Data items
▬▬▬▬▬▬

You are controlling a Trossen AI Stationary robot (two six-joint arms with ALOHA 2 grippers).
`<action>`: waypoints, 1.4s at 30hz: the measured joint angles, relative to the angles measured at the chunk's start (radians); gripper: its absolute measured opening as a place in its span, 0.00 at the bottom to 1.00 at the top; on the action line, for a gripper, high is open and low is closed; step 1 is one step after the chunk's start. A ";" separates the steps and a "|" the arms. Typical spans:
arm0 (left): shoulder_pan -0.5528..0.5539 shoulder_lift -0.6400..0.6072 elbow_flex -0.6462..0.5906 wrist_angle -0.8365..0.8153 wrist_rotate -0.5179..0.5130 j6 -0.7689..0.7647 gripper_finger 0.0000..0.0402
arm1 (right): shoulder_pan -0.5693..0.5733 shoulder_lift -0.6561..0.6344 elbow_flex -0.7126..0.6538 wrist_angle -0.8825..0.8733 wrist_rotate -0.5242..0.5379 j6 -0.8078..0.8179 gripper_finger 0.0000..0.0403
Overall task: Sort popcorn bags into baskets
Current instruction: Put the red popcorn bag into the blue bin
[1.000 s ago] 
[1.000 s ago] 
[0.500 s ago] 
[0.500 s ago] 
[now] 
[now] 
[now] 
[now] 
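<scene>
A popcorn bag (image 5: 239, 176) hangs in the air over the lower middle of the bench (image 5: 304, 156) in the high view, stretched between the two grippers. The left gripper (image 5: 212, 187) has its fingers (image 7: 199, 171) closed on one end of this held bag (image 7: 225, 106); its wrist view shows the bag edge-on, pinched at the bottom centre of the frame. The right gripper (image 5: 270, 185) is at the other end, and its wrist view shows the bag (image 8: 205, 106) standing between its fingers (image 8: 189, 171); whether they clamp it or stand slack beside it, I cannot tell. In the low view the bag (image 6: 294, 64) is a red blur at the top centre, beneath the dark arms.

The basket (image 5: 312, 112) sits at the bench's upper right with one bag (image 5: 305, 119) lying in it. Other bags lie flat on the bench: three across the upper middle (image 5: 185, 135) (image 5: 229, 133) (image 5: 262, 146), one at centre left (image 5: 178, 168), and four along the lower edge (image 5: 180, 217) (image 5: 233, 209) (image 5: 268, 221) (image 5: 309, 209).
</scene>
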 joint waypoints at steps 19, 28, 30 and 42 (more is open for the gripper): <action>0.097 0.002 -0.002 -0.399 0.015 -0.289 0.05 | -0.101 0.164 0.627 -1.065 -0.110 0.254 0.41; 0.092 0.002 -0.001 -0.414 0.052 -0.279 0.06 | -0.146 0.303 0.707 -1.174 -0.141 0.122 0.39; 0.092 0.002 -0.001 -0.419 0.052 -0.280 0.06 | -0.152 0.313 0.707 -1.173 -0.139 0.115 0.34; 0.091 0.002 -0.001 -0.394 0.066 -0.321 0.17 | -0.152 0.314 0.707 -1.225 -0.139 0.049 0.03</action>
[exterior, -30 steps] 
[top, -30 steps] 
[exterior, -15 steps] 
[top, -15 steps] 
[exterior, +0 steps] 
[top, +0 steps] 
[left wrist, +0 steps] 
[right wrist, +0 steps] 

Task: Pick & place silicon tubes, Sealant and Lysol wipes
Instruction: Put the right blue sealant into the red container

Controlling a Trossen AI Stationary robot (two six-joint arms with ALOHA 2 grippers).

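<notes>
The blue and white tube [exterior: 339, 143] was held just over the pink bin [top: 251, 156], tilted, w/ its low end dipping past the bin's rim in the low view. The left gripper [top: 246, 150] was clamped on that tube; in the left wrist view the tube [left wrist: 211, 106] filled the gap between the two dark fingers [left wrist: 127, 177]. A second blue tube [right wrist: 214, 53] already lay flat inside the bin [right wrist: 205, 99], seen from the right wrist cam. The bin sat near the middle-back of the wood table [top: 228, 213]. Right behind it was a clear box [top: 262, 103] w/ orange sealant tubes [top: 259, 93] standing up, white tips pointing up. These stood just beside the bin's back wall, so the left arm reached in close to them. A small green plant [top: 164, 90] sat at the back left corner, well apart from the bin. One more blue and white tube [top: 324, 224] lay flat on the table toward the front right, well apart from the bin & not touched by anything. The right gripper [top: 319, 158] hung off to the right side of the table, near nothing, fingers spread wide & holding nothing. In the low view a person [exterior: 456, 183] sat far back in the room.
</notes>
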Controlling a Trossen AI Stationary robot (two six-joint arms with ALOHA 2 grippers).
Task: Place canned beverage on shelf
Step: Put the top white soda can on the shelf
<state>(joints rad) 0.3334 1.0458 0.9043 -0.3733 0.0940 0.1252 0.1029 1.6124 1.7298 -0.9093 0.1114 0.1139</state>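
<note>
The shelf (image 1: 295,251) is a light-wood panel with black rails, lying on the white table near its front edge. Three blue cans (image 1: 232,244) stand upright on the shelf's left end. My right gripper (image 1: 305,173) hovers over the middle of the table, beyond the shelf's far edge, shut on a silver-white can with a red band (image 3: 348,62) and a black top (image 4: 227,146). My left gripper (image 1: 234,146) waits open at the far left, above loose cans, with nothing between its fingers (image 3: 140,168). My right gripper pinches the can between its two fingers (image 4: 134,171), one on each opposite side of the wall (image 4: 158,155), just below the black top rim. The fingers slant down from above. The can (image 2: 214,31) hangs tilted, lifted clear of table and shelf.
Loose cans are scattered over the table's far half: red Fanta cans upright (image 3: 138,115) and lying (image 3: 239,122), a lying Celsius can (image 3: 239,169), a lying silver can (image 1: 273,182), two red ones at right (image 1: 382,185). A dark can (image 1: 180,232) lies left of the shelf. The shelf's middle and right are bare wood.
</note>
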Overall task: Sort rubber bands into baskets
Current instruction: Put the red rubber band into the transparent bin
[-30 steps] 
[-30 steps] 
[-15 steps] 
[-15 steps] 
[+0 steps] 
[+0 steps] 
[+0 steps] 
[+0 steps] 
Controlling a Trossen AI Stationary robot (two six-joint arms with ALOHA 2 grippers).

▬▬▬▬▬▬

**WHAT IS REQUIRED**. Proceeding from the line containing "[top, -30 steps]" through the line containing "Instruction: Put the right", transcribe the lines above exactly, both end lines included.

**EXERCISE ANSWER**.
[top, -30 steps] 
[exterior, -15 steps] 
[top, -15 steps] 
[exterior, +0 steps] 
[top, +0 steps] 
[left wrist, +0 steps] 
[right wrist, +0 steps] 

Task: Pick & place silicon tubes, Sealant and Lysol wipes
Instruction: Put the right blue sealant into the red container

This exercise has been completed.